Exercise objective:
Going down the listing below, print exactly each line from the one with "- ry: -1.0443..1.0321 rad" up to and including the one with "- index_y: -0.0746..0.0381", and skip the rest.
== Supplied material ==
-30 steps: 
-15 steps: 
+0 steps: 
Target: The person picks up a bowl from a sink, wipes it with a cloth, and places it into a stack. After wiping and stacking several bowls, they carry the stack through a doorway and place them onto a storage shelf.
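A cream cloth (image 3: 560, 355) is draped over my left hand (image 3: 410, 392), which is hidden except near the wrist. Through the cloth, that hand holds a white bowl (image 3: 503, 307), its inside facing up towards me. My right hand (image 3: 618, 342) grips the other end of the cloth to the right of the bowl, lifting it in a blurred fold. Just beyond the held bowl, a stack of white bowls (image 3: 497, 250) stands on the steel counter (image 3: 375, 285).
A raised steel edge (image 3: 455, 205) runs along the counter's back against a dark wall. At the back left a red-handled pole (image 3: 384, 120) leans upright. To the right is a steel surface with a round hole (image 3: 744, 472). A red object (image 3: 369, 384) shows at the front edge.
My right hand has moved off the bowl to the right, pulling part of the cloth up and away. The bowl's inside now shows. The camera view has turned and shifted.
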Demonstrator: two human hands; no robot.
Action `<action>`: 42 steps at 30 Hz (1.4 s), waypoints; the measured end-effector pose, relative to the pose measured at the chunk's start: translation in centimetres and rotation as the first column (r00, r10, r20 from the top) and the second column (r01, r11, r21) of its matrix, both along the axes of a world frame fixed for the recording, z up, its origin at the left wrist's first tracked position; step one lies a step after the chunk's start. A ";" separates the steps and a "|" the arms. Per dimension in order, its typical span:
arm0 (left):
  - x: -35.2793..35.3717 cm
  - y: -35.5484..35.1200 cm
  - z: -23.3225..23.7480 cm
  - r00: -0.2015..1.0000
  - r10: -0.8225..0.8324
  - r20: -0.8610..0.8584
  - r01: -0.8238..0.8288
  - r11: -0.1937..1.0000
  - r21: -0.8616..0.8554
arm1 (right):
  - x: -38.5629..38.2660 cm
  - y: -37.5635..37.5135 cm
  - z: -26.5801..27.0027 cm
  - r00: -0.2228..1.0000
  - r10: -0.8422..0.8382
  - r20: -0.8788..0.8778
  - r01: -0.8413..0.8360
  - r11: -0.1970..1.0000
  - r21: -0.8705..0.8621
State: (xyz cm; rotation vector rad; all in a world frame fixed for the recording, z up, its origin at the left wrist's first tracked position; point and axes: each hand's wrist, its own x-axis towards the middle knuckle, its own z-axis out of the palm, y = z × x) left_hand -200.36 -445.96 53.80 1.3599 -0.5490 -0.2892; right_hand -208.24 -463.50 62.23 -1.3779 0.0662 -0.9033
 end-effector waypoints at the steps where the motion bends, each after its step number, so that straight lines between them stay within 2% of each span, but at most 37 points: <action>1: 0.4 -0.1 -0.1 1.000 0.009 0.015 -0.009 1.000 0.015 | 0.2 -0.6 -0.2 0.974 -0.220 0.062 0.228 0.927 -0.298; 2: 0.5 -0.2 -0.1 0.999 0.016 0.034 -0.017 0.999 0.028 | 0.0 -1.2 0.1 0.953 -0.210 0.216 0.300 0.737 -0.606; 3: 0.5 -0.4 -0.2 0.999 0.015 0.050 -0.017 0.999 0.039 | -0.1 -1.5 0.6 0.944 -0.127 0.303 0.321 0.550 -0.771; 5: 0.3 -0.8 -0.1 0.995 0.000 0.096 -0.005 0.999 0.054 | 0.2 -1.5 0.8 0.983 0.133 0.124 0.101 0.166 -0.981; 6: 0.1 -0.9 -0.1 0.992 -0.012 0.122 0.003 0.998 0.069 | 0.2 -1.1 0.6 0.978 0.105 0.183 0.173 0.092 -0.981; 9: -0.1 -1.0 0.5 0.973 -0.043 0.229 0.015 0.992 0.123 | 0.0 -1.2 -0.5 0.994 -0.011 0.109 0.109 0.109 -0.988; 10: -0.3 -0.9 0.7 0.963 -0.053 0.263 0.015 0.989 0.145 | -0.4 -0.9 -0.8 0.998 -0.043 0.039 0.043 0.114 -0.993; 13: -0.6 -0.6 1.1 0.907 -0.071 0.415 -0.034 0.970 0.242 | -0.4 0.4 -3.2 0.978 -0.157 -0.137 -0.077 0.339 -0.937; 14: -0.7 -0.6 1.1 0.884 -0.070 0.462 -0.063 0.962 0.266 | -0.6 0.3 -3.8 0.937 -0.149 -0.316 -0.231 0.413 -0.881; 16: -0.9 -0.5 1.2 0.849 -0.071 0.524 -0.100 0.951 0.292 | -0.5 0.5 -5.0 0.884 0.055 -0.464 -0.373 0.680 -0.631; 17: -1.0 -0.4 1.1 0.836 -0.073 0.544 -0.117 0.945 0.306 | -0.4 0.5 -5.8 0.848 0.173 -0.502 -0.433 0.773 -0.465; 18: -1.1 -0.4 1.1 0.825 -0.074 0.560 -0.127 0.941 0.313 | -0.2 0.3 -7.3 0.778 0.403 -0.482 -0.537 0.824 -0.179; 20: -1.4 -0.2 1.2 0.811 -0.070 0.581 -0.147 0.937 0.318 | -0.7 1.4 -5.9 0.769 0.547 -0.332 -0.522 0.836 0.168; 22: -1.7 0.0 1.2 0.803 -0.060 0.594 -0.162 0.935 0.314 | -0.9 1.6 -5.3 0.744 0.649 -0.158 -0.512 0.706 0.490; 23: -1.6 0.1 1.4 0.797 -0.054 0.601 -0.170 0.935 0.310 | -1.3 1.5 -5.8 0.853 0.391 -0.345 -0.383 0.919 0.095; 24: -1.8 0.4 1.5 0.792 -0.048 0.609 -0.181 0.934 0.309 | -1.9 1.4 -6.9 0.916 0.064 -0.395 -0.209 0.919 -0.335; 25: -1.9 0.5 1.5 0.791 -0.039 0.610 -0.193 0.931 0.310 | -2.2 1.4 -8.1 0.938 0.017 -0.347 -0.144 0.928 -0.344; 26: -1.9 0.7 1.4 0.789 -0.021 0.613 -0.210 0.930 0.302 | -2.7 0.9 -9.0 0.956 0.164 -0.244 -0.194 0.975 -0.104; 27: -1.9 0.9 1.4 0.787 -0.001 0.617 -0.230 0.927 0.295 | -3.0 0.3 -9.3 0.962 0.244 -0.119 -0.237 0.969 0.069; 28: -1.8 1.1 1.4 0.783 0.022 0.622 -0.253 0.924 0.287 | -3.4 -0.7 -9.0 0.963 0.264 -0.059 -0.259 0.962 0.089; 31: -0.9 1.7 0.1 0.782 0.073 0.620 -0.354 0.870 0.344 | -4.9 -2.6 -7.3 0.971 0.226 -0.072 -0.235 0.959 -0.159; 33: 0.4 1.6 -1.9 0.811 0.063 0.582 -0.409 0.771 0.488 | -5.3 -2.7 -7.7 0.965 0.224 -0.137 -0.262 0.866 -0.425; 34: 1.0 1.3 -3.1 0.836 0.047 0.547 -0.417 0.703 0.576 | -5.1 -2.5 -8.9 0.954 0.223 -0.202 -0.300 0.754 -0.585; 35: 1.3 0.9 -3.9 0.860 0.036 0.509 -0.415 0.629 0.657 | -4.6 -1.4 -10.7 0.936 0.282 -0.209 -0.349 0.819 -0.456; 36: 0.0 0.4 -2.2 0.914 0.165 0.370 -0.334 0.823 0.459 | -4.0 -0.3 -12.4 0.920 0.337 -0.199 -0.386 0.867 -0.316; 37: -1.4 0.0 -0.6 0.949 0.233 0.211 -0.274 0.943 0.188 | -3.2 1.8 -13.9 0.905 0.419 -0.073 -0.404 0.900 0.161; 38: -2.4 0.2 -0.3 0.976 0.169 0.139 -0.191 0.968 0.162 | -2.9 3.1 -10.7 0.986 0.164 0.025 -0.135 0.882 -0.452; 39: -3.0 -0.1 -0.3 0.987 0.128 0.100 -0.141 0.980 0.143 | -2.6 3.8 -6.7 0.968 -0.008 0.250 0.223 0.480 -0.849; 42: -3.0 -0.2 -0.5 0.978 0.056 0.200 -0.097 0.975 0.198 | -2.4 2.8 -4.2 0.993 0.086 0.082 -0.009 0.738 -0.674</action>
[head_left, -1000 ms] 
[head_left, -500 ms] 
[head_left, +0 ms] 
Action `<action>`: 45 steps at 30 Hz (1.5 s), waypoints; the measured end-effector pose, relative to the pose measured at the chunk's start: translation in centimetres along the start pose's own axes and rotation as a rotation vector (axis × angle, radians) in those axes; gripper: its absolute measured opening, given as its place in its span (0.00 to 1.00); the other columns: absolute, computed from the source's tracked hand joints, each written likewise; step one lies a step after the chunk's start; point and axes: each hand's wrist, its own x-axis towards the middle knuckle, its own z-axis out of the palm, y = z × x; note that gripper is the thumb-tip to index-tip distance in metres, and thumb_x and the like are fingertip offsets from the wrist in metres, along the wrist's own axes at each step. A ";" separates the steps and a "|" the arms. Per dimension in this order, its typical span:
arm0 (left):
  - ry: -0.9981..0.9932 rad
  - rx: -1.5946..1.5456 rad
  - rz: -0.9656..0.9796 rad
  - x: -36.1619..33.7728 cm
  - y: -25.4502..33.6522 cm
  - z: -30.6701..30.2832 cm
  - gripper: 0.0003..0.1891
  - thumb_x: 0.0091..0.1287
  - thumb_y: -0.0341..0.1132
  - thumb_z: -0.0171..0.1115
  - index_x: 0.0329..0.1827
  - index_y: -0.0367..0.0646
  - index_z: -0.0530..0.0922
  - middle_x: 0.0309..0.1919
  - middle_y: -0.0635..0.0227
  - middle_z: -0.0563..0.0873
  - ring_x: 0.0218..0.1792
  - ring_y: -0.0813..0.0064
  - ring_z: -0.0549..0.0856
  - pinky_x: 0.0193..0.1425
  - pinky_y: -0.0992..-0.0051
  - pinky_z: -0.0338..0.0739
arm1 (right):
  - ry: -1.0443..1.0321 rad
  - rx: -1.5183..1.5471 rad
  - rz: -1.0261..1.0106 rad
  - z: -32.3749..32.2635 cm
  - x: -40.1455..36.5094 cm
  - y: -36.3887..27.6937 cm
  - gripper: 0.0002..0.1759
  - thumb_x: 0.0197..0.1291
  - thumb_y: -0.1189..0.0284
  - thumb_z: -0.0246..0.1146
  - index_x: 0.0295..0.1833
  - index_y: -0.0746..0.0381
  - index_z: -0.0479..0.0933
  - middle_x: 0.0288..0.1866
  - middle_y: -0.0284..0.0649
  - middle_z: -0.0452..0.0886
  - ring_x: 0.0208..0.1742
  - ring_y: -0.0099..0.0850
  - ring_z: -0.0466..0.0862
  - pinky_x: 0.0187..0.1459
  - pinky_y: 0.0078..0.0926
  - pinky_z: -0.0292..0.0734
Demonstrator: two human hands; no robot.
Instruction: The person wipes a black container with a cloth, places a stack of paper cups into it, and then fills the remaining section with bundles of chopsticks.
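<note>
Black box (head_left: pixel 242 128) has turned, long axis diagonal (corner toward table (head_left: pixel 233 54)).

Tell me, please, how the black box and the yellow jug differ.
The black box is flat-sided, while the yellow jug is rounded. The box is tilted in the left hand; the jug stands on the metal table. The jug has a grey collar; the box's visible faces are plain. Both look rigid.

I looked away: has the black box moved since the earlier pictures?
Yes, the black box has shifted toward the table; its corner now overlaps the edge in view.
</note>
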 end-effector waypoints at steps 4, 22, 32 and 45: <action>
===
Output of the exercise:
  - ry: -1.0443..1.0321 rad
  - rx: -1.5183..1.5471 rad
  - rz: -1.0261..1.0106 rad
  - z: -32.3749..32.2635 cm
  - x: -40.1455..36.5094 cm
  - y: -36.3887..27.6937 cm
  - gripper: 0.0002..0.1759
  - thumb_x: 0.0197..0.1291
  - thumb_y: -0.1189..0.0284
  - thumb_z: -0.0246..0.1146
  - index_x: 0.0295..0.1833
  - index_y: -0.0746..0.0381

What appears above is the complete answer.